Łapiński zaznaczył, że obecnie dostrzega, dlaczego niektórzy politycy bali się przeprowadzenia ekshumacji. "Mówiono: +nie otwierajcie tych trumien, po co odgrzebywać te rany+, a może się okazało, że pewne osoby wiedziały, że jak się otworzy te trumny, to wyjdzie prawda i ta prawda będzie przykra, bolesna, ale też niektórych kompromitująca" - mówił.

"Niektórych to kompromituje, bo ich zachowania wtedy nie da się usprawiedliwić" - dodał rzecznik prezydenta.

Prok. Pasionek podkreślił w czwartek, że podstawową kwestią w badaniach po ekshumacjach będzie ustalenie przyczyn i mechanizmu zgonu. Jak dodał zakończenie czynności związanych z ekshumacją planowane jest w kwietniu 2018 r.

Na początku tygodnia Prokuratura Krajowa potwierdziła medialne doniesienia, że w trumnie gen.
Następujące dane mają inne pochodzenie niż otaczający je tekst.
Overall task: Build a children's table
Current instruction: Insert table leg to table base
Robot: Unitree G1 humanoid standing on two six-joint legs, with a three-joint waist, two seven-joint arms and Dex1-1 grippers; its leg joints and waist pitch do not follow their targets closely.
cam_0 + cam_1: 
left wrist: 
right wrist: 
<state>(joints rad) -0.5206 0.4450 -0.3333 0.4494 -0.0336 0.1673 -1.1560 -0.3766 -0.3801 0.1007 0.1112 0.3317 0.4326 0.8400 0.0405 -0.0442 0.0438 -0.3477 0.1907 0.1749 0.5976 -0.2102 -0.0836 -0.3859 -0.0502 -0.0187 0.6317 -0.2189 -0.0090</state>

Bronisława Kwiatkowskiego i gen. Włodzimierza Potasińskiego znajdowały się szczątki innych ofiar katastrofy. Wcześniej zespół prokuratorów wyjaśniających okoliczności katastrofy smoleńskiej informował, że podczas przeprowadzanych obecnie ekshumacji stwierdzono dwa przypadki zamiany ciał.